--- Task description ---
Go through the data below and repeat it exactly, skipping each picture.

--- Supplied information ---
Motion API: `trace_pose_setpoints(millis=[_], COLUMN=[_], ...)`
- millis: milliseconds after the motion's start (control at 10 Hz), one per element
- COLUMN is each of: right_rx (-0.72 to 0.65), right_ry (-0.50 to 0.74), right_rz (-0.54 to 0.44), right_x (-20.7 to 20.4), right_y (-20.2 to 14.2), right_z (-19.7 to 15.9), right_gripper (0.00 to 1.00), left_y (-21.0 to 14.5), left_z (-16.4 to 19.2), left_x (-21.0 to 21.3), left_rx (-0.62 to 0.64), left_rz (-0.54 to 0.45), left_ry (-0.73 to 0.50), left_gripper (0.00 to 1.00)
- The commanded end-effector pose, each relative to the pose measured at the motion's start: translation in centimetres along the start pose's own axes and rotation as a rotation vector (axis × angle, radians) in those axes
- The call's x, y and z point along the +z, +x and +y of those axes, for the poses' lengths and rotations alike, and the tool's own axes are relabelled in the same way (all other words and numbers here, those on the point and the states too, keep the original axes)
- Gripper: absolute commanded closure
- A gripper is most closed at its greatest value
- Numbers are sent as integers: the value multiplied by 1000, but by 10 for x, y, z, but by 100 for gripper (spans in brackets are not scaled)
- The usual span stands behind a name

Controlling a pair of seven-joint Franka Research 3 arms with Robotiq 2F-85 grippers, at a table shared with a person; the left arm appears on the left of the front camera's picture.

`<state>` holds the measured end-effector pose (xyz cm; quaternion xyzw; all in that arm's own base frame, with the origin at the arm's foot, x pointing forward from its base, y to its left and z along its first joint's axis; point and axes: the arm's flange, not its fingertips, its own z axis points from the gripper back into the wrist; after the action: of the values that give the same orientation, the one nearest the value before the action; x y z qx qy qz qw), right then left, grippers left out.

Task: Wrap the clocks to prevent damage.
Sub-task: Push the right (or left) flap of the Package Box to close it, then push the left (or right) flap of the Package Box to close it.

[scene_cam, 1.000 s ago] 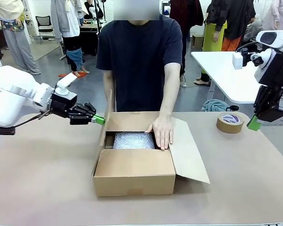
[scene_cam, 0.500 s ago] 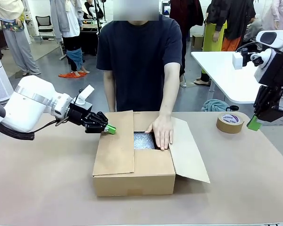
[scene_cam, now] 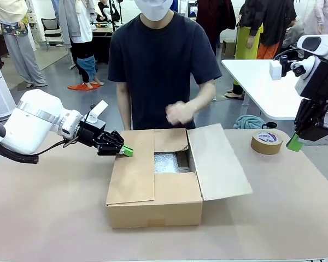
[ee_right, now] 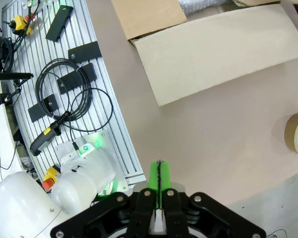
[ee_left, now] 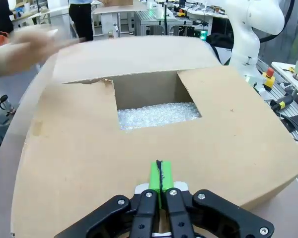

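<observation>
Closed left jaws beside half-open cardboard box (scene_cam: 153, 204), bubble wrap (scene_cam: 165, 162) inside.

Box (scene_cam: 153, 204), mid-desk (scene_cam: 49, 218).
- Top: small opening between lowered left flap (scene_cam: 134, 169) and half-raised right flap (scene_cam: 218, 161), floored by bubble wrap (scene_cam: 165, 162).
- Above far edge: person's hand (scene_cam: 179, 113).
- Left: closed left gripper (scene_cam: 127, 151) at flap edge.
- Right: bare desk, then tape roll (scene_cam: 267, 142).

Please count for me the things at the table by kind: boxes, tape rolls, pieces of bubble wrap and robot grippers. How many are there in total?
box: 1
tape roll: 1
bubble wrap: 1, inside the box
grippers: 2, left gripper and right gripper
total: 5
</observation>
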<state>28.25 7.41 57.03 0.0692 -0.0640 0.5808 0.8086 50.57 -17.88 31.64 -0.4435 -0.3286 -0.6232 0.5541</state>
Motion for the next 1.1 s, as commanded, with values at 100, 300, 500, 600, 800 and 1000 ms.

--- Task solution ---
Motion API: `trace_pose_setpoints(millis=[_], COLUMN=[_], ...)`
- millis: milliseconds after the motion's start (control at 10 Hz), one per element
- COLUMN is each of: right_rx (-0.72 to 0.65), right_ry (-0.50 to 0.74), right_rz (-0.54 to 0.44), right_x (-20.7 to 20.4), right_y (-20.2 to 14.2), right_z (-19.7 to 15.9), right_gripper (0.00 to 1.00), left_y (-21.0 to 14.5), left_z (-16.4 to 19.2), left_x (-21.0 to 21.3), left_rx (-0.62 to 0.64), left_rz (-0.54 to 0.45), left_ry (-0.73 to 0.50), left_gripper (0.00 to 1.00)
- The commanded end-effector pose, each relative to the pose measured at the motion's start: translation in centimetres along the start pose's own axes and rotation as a rotation vector (axis × angle, radians) in those axes
- The call's x, y and z point along the +z, +x and +y of those axes, for the poses' lengths and rotations alike, and the tool's own axes are relabelled in the same way (all other words and numbers here, those on the point and the states too, keep the original axes)
- Gripper: absolute commanded closure
- A gripper is most closed at its greatest value
- Numbers are sent as integers: the value multiplied by 1000, but by 10 for x, y, z, but by 100 for gripper (spans in brackets are not scaled)
- The usual span stands behind a name

Controlling a pair of seven-joint Franka Research 3 arms with Robotiq 2F-85 grippers, at a table shared with a person; the left arm appears on the left of the front camera's picture.

`<state>` holds the measured end-effector pose (xyz cm; quaternion xyzw; all in that arm's own base frame, with the origin at the arm's foot, x pointing forward from its base, y to its left and z along its first joint's axis; point and axes: the arm's flange, not its fingertips, its own z axis points from the gripper back into the wrist; after the action: of the values that give the same orientation, the one nearest the value before the action; x y z qx qy qz qw), right then left, grippers left out.

Task: Wrap the clocks to prevent damage.
Sub-task: Push the right (or left) flap of the Package Box to close it, then push the left (or right) flap of the Package Box to close it.

[scene_cam, 1.000 s ago] 
[scene_cam, 0.500 s ago] 
[scene_cam, now] 
[ee_right, now] 
[ee_left, now] 

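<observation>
Closed left jaws beside half-open cardboard box (scene_cam: 153, 204), bubble wrap (scene_cam: 165, 162) inside.

Box (scene_cam: 153, 204), mid-desk (scene_cam: 49, 218).
- Top: small opening between lowered left flap (scene_cam: 134, 169) and half-raised right flap (scene_cam: 218, 161), floored by bubble wrap (scene_cam: 165, 162).
- Above far edge: person's hand (scene_cam: 179, 113).
- Left: closed left gripper (scene_cam: 127, 151) at flap edge.
- Right: bare desk, then tape roll (scene_cam: 267, 142).

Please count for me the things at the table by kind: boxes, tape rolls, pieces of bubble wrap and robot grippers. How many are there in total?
box: 1
tape roll: 1
bubble wrap: 1, inside the box
grippers: 2, left gripper and right gripper
total: 5
</observation>
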<state>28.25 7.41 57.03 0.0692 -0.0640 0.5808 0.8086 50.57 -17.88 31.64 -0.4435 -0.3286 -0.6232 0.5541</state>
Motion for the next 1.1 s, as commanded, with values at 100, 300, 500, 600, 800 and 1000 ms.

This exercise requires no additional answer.